Ciliates are model organisms for studying programmed genome rearrangement because each cell houses two distinct genomes. During postzygotic development, the somatic genome rearranges from a copy of the germline genome via extensive genome remodeling, including DNA elimination, religation and sometimes translocation or inversion of genomic regions. Previous studies of this process were restricted to a few model ciliates including Tetrahymena thermophila, Paramecium tetraurelia and Oxytricha trifallax. Oxytricha diverged from Tetrahymena and Paramecium over one billion years ago, and it possesses a massively fragmented and scrambled germline genome. My thesis compares Oxytricha to more closely related ciliates to address the evolutionary origin of genome complexity. Chapter 1 provides a general introduction to genome architecture, comparison of well-studied ciliate genomes and challenges of studying genome rearrangement in non-model ciliates. Chapter 2 describes a computational pipeline, SIGAR (Split-read Inference of Genome Architecture and Rearrangements), which infers genome rearrangement features without a germline genome assembly.

We validated the pipeline using a published Oxytricha dataset, and also applied it to six diverse ciliate species including Ichthyophthirius multifiliis, a fish pathogen. This pipeline enables pilot surveys or exploration of chromosomal rearrangement in ciliates with limited germline DNA access, thereby providing new insights into the evolution of DNA rearrangement. Chapter 3 presents a comparative genomic study of three ciliate species including Oxytricha trifallax, Tetmemena sp. and Euplotes woodruffi. Collaborating with my colleagues, I assembled and annotated germline genomes in Tetmemena and E. woodruffi, as well as E. woodruffi’s somatic genome. We identified scrambled genes in all three species, especially the earlier-diverged E. woodruffi, though at a lower level (7.3% of gene loci) compared to Oxytricha (15.6%) and Tetmemena (13.6%). E. woodruffi may therefore represent an intermediate between the nonscrambled ancestral genome and more massively scrambled genomes as can be seen in Oxytricha and Tetmemena.

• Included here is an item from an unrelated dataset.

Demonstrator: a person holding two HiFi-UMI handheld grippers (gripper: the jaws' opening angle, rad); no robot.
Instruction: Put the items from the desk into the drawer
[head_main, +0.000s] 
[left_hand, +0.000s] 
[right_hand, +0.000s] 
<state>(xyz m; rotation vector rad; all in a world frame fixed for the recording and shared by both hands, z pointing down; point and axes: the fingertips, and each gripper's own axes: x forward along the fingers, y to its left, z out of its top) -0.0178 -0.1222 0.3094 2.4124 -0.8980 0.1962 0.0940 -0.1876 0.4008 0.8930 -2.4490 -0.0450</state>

We also found that scrambled genes tend to have more paralogs or have partial MDS duplications, suggesting that local duplications might play a role in the evolutionary origin of scrambled genes. Chapter 4 reports a new genetic code identified in a basal spirotrich ciliate, Licnophora macfarlandi. Ciliates have been a hot spot for the evolution of alternative genetic codes. All variant genetic codes in ciliates reassign canonical stop codons to amino acids, and in most cases the UAA and UAG are reassigned to the same amino acid, or are both used as stop codons. The codon usage analysis in Licnophora revealed an unprecedented genetic code that translates the UAA to glutamic acid and the UAG to glutamine. We also detected candidate tRNAs from the somatic genome which can recognize the UAA and UAG. Chapter 5 describes possible future directions to understand the genome complexity of ciliates.